> ASSIGNMENT: Every line in the records below between the one holding "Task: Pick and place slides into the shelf" and the one holding "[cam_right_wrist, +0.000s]", inclusive, is to be set down exactly; all other lines are to be left out.

> ENTRIES SUPPLIED:
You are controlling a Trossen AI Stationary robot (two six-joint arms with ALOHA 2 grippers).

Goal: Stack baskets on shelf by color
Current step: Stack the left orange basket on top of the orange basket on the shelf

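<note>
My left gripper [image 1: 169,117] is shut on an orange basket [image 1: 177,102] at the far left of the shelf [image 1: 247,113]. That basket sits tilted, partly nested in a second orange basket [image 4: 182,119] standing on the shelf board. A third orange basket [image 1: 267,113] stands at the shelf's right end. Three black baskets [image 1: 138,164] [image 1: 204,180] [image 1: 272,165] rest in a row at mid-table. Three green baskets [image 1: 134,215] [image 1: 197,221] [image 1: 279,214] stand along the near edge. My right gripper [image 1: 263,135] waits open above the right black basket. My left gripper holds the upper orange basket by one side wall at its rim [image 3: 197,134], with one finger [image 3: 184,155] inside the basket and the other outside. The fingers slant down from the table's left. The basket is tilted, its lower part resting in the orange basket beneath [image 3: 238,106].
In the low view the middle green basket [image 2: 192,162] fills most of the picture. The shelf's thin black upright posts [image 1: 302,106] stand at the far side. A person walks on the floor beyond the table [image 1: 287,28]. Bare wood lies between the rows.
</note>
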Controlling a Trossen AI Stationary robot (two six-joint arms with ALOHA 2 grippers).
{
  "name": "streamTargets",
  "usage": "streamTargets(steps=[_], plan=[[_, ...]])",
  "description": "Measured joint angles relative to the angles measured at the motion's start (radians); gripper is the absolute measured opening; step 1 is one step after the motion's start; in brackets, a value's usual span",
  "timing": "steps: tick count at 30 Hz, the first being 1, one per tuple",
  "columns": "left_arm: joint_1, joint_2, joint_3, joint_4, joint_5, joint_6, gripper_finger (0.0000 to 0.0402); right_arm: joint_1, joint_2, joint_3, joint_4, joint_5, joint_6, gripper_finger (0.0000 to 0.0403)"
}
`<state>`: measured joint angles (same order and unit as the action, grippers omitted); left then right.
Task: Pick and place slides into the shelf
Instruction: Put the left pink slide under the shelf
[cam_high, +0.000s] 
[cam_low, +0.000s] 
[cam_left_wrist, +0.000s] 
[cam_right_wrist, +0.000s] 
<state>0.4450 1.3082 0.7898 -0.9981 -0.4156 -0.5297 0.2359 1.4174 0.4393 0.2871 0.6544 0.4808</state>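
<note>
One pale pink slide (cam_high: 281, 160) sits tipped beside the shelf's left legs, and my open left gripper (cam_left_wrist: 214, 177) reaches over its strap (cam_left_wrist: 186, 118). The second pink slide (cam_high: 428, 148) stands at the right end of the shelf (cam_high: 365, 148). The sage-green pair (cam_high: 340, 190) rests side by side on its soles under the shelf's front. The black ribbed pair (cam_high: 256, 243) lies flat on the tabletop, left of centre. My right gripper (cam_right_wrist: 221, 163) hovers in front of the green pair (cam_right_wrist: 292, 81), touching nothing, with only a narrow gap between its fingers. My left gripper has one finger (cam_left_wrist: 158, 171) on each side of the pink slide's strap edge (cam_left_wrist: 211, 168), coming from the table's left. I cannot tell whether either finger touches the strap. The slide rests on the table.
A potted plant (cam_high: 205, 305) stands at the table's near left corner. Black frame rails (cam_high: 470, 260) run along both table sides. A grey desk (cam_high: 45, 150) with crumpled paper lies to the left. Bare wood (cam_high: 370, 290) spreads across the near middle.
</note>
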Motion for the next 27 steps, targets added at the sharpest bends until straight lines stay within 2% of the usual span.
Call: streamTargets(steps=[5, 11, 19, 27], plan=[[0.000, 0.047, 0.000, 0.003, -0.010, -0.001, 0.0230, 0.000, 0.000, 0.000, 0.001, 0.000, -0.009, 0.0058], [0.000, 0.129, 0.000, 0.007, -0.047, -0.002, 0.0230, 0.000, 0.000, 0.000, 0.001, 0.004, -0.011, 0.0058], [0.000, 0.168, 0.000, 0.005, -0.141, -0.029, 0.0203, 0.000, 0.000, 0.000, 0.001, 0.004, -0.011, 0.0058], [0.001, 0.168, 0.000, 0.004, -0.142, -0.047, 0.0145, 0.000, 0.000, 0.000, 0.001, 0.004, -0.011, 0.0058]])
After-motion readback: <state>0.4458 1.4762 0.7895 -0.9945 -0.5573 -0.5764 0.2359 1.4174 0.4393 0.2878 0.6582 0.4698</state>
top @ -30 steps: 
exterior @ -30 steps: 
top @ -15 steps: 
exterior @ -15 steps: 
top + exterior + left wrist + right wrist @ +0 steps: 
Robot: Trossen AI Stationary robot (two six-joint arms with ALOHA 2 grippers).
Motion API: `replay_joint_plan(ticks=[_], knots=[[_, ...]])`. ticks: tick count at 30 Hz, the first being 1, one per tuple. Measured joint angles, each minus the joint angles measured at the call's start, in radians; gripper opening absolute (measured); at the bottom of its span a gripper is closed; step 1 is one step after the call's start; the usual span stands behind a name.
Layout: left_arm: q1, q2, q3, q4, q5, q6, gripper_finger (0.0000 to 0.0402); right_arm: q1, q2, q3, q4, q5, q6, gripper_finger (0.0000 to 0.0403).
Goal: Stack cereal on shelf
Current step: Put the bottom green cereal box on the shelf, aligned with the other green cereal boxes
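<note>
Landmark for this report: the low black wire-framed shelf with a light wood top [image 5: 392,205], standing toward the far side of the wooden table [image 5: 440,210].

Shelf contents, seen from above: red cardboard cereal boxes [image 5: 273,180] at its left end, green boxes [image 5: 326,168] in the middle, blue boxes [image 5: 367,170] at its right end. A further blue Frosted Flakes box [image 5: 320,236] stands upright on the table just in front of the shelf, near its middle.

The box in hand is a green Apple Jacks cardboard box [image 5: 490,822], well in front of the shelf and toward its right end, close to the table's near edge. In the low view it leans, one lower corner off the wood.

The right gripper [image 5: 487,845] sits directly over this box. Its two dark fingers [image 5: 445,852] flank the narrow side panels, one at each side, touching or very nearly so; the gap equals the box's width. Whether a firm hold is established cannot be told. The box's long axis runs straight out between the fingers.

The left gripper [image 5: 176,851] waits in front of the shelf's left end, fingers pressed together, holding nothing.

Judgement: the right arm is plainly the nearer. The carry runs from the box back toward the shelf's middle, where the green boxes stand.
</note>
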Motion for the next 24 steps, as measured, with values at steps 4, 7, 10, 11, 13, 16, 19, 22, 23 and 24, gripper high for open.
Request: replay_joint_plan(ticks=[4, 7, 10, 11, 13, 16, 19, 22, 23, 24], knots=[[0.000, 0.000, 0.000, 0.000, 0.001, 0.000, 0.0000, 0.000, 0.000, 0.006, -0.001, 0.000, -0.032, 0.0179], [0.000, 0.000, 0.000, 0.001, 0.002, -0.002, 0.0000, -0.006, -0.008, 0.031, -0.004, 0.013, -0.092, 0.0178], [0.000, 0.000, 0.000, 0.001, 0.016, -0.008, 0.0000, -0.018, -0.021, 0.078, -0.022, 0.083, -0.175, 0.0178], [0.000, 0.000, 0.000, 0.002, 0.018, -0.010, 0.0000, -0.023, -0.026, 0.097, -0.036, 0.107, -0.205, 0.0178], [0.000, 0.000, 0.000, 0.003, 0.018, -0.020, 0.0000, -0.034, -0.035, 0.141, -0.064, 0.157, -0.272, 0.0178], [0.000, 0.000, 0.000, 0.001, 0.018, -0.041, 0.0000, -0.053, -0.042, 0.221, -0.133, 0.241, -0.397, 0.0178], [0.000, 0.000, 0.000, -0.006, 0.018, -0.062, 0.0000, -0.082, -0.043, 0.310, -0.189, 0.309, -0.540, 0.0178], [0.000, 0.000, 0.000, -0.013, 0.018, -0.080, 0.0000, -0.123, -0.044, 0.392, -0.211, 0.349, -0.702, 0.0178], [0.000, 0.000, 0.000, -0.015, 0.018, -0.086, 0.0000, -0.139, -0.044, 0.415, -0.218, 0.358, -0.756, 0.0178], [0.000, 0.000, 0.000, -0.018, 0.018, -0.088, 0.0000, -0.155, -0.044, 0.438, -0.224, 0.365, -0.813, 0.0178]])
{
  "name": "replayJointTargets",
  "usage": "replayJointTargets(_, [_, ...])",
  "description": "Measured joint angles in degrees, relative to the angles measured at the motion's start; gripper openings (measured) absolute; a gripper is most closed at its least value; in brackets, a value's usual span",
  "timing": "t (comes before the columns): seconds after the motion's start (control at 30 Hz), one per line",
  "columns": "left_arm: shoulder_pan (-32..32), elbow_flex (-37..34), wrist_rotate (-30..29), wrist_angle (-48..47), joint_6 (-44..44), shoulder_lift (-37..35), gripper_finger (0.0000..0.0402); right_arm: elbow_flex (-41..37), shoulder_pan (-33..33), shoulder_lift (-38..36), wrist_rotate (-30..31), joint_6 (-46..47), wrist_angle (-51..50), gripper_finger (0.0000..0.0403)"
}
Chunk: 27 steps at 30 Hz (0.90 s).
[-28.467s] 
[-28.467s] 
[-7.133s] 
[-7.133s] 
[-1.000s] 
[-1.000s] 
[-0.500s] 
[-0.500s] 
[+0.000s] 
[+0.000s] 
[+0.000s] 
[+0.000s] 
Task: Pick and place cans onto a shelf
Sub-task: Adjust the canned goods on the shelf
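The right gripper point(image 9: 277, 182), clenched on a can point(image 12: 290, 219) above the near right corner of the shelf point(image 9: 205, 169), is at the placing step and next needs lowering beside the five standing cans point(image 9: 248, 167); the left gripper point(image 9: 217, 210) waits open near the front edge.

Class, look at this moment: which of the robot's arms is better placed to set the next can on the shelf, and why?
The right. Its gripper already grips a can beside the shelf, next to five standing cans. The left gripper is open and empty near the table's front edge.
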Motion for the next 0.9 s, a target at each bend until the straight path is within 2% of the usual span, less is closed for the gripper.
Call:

> RESULT FOR THIS TASK:
Task: Pick and place slides into the shelf
Instruction: Put the left pink slide under the shelf
[cam_high, +0.000s] 
[cam_low, +0.000s] 
[cam_left_wrist, +0.000s] 
[cam_right_wrist, +0.000s] 

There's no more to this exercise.